=== DIRECTIONS FOR THIS TASK ===
Find every line below with the word "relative" in it, and copy each one.

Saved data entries
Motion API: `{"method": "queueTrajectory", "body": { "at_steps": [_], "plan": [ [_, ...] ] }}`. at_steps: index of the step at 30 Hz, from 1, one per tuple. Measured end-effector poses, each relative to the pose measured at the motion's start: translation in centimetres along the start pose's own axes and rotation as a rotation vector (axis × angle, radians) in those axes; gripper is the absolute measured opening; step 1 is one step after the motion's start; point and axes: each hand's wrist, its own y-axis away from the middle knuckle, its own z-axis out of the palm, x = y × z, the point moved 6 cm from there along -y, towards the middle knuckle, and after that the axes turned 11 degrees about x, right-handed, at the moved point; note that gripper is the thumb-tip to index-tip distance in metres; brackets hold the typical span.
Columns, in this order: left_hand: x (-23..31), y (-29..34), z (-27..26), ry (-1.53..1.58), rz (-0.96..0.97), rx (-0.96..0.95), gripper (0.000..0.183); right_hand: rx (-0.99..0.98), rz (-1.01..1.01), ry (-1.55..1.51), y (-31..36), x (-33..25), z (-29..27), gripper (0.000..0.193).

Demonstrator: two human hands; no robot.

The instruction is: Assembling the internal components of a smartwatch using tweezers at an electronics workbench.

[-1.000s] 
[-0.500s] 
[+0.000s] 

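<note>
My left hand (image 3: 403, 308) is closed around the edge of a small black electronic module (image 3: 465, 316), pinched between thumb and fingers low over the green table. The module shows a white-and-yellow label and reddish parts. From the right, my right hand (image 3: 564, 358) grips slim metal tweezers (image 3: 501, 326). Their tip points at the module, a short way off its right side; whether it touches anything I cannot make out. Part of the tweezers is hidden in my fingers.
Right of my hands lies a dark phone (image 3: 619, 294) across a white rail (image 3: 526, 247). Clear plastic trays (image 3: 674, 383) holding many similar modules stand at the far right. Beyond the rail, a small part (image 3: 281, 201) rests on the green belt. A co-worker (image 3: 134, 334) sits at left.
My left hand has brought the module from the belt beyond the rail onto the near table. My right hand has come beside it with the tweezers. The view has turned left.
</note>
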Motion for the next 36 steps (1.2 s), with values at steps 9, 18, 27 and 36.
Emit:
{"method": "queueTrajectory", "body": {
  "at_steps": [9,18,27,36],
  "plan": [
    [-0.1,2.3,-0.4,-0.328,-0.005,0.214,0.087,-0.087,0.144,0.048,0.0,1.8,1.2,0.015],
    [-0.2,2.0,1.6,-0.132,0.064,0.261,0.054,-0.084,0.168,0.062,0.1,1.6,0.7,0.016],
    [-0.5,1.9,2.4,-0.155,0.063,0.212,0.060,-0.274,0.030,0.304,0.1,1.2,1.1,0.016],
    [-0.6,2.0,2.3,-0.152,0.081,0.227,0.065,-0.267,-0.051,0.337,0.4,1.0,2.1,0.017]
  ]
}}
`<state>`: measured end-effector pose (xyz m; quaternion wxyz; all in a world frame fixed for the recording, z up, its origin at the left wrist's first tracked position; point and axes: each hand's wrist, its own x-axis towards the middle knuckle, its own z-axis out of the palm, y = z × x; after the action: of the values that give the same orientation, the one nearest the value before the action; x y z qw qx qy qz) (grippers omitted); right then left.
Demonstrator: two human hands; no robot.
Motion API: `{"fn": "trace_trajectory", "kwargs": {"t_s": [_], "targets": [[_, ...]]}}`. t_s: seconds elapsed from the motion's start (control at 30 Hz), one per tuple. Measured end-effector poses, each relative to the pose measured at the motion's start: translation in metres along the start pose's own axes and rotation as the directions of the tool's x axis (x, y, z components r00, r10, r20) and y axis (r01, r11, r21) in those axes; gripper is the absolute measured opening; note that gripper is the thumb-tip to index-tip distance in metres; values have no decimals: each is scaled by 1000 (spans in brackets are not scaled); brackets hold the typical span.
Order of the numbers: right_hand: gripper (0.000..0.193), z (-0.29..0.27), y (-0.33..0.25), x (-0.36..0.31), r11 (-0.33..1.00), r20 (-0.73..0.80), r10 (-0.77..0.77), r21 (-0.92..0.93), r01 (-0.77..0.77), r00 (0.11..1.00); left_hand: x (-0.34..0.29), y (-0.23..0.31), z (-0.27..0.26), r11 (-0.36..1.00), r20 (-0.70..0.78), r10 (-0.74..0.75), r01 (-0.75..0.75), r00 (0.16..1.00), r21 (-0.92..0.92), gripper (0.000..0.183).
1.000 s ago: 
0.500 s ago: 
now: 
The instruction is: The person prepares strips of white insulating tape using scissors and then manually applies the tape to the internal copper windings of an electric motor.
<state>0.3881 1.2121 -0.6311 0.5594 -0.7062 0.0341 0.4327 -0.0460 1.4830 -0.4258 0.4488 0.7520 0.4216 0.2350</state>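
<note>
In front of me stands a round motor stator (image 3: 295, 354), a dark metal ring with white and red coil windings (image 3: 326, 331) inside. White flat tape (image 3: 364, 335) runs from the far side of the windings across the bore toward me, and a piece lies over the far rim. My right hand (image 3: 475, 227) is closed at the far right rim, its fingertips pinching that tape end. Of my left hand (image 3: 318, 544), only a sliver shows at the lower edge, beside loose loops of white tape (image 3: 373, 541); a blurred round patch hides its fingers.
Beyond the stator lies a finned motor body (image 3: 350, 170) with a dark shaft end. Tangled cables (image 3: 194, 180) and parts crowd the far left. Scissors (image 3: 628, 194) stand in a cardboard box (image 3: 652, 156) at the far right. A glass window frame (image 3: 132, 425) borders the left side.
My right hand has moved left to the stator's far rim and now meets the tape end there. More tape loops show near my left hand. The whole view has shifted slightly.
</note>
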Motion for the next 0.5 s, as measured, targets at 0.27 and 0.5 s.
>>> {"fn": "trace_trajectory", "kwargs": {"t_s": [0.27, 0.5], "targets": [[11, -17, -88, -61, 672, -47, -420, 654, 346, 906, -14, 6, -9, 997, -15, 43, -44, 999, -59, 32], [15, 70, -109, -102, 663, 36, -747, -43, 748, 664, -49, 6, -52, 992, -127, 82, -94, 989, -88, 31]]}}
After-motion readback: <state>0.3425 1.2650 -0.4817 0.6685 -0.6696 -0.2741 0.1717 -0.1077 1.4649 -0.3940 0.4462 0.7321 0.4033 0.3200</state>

=== TASK RESPONSE ===
Motion API: `{"method": "queueTrajectory", "body": { "at_steps": [_], "plan": [ [_, ...] ] }}`. at_steps: index of the step at 30 Hz, from 1, one per tuple. Measured end-effector poses, each relative to the pose measured at the motion's start: translation in centimetres along the start pose's own axes and rotation as a rotation vector (axis × angle, radians) in those axes; gripper is the absolute measured opening; step 1 is one step after the motion's start; point and axes: each hand's wrist, its own y-axis away from the middle knuckle, its own z-axis out of the palm, x = y × z, the point moved 6 cm from there along -y, towards the middle knuckle, and after that the axes turned 11 degrees about x, right-handed, at the moved point; note that gripper is the thumb-tip to index-tip distance in metres; brackets hold the typical span.
Motion API: `{"fn": "trace_trajectory", "kwargs": {"t_s": [_], "targets": [[_, ...]]}}`. t_s: seconds elapsed from the motion's start (control at 30 Hz), one per tuple. Measured end-effector poses, each relative to the pose measured at the motion's start: translation in metres along the start pose's own axes and rotation as the directions of the tool's x axis (x, y, z components r00, r10, r20) and y axis (r01, r11, r21) in those axes; gripper is the absolute measured opening; note that gripper is the thumb-tip to index-tip distance in metres; values have no decimals: each is scaled by 1000 (spans in brackets are not scaled); brackets hold the typical span.

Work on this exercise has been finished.